会計を済ませて店を出ると、夜風が心地よい。「次はいつ集まれる?」「来月あたりどう?」と、もう次の約束を話し合っている。韓国料理を囲んだこの夜は、ただ美味しいものを食べただけではない。友人たちとの絆を再確認し、日常のストレスを忘れて笑い合った、かけがえのない時間だった。ちょっと辛い料理が、ちょっと刺激的な会話を生み、ワイワイガヤガヤとした雰囲気が、心を温めてくれた。

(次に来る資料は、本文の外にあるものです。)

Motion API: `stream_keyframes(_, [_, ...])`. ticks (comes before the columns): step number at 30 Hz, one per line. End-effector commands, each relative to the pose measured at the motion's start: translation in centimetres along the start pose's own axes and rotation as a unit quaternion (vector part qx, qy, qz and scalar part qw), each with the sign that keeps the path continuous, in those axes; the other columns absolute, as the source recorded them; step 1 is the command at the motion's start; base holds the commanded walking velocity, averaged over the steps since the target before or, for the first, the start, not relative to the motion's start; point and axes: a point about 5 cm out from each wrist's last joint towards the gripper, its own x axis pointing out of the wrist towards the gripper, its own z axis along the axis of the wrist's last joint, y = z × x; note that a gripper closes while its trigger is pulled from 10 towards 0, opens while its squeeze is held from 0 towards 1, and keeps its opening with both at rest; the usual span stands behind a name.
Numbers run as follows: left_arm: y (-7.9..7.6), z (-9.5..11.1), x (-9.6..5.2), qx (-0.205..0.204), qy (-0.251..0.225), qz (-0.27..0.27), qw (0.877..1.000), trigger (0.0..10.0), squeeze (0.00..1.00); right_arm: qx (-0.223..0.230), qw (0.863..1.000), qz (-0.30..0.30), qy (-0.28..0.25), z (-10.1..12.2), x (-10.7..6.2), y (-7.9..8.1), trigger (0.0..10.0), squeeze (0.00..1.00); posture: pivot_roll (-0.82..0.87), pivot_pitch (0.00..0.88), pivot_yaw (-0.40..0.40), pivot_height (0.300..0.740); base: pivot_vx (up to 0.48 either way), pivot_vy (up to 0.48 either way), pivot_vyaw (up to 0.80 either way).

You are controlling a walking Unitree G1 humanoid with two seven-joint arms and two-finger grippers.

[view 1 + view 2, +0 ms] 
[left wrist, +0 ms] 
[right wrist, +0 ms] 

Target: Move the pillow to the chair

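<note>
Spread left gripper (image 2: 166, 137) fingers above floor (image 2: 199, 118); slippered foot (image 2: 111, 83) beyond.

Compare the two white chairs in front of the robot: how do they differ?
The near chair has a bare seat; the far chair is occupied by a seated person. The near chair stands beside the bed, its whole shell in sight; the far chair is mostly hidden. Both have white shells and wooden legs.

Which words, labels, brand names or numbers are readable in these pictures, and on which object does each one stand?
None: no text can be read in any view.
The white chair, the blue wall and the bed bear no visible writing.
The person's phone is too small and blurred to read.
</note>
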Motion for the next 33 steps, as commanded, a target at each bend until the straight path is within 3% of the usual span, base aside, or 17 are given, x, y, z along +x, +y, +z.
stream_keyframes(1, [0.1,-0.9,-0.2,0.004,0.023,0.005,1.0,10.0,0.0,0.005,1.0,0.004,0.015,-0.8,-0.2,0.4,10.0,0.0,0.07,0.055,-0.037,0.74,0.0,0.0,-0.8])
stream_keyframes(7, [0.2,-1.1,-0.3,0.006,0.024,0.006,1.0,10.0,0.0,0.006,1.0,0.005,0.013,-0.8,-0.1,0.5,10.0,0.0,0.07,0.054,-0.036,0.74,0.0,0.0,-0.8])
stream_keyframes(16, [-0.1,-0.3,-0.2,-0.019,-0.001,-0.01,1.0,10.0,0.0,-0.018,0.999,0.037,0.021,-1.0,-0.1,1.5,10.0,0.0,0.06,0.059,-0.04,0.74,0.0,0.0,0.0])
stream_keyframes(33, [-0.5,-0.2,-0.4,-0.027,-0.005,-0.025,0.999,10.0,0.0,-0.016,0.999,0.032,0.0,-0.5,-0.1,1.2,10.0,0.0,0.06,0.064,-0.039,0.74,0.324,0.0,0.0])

こうして友人たちと過ごす時間は、人生において何よりも大切なものだ。忙しい日々の中で、ついつい疎かになりがちな人間関係。しかし、こうして定期的に集まり、美味しい料理を囲むことで、その絆は保たれる。韓国料理は、そんな大切な時間を彩るのに最適な選択だ。共有することを前提とした料理スタイル、ちょっと辛い刺激、そしてエネルギッシュな雰囲気。それらすべてが、人と人とを結びつける力を持っている。次に友人たちと集まる時も、きっとまた韓国料理店を選ぶだろう。そしてまた、ワイワイガヤガヤと楽しい時間を過ごすのだ。